- HOW TO COMPLETE THIS TASK
If a line below contains the word "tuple", count it. Please give the total and nothing else.

(Records from a data source)
########

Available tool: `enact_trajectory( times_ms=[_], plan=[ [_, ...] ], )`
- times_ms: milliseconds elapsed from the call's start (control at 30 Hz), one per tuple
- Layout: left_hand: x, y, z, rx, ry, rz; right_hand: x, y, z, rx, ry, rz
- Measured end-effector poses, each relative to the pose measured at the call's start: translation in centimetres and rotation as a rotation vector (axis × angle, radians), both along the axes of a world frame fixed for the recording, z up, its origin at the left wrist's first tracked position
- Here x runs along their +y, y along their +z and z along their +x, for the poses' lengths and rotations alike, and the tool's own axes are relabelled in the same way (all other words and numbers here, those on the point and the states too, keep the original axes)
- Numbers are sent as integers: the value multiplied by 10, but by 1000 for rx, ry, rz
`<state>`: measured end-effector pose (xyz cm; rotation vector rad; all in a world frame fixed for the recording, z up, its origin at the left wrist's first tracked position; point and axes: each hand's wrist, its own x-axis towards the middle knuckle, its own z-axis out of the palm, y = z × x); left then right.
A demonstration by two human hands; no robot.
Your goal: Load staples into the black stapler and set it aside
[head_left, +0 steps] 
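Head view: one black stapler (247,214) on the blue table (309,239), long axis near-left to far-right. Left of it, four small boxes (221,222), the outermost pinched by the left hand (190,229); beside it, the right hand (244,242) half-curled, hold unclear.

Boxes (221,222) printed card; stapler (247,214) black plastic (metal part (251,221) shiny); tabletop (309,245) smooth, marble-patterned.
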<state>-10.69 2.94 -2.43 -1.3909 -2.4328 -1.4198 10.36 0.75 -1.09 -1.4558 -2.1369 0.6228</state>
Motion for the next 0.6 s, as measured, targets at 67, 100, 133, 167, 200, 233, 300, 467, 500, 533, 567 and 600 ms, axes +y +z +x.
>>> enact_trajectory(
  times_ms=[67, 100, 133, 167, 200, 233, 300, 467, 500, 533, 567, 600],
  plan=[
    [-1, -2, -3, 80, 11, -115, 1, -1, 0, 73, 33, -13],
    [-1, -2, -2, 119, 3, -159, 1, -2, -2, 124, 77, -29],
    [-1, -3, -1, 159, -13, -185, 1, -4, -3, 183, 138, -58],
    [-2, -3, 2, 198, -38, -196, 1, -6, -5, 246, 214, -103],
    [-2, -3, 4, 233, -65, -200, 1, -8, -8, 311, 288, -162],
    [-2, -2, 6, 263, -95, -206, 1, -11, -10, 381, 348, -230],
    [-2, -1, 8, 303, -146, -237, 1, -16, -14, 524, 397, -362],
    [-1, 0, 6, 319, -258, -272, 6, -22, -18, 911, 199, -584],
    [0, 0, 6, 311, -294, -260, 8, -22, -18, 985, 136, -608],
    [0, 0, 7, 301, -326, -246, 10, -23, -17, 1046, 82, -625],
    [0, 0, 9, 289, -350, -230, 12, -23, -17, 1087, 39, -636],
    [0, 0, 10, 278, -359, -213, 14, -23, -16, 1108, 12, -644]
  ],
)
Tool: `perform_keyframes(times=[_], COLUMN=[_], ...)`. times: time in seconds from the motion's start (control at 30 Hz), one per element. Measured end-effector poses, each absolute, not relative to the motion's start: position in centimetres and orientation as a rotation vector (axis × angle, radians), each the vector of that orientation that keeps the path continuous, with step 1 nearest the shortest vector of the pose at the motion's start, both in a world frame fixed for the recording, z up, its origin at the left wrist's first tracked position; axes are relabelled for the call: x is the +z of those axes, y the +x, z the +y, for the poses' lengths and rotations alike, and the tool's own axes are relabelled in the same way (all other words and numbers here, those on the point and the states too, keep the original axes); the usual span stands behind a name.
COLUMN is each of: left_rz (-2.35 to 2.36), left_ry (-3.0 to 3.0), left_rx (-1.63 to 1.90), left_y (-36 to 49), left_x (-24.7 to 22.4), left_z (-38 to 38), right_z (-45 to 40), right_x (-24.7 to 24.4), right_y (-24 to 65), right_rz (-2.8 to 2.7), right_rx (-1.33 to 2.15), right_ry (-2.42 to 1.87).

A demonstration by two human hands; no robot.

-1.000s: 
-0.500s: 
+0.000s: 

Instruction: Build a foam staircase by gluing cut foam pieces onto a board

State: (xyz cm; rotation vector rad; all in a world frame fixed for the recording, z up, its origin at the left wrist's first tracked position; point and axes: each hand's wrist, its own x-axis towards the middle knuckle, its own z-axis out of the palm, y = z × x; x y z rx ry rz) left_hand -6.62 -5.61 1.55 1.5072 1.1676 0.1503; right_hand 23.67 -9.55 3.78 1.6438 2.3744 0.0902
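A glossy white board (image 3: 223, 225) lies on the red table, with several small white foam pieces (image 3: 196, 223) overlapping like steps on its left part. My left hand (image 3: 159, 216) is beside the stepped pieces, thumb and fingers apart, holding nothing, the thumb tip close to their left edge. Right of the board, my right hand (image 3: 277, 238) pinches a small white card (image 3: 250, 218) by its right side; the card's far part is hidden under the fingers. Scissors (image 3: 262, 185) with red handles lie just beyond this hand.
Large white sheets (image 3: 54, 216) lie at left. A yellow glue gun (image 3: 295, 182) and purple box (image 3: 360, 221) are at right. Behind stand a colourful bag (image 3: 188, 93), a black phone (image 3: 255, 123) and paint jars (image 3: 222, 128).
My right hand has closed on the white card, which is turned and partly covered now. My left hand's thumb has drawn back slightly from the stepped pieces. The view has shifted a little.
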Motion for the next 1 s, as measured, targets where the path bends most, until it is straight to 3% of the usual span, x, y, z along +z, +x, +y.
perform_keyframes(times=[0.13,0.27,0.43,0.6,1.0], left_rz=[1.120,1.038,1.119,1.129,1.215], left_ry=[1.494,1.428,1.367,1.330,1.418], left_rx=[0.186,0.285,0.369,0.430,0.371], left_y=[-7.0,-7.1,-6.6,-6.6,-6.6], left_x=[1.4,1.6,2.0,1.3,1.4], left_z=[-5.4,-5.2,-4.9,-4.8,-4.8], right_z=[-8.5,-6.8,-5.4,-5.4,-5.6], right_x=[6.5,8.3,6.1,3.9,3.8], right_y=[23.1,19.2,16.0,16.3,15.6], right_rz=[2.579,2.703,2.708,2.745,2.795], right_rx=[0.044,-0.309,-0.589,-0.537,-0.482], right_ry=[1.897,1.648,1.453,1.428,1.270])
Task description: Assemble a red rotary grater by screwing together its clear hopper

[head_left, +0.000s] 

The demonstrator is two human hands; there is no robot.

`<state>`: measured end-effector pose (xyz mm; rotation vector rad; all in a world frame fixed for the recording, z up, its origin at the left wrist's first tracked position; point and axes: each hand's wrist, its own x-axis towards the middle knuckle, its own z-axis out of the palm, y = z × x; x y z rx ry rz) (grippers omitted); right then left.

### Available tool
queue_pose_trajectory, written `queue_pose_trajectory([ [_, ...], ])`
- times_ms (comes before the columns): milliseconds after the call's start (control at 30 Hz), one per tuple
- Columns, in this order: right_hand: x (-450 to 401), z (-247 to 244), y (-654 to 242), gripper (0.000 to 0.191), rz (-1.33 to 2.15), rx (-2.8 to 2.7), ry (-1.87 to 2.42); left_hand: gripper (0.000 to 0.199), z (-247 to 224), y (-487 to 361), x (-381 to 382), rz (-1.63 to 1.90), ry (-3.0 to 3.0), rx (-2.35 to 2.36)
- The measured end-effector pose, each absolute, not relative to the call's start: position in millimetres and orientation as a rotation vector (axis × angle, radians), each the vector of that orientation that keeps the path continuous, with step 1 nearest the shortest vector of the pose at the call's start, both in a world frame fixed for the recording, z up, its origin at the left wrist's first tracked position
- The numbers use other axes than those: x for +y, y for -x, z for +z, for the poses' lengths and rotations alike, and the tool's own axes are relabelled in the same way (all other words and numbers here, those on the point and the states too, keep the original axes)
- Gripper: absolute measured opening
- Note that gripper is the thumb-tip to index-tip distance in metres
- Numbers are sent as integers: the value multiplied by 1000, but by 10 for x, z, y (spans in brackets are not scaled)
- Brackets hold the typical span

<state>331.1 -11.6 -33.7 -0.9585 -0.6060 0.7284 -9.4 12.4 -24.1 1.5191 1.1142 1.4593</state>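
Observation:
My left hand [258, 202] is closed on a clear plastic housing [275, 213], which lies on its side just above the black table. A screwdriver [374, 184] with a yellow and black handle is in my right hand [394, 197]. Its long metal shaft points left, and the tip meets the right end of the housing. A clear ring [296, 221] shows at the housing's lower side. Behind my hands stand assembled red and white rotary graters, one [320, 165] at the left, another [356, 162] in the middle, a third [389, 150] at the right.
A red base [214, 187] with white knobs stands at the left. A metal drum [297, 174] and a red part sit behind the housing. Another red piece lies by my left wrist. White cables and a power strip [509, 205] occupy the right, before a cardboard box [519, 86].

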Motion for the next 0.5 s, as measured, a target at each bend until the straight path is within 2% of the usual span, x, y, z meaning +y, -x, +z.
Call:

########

- EXERCISE OUTPUT
2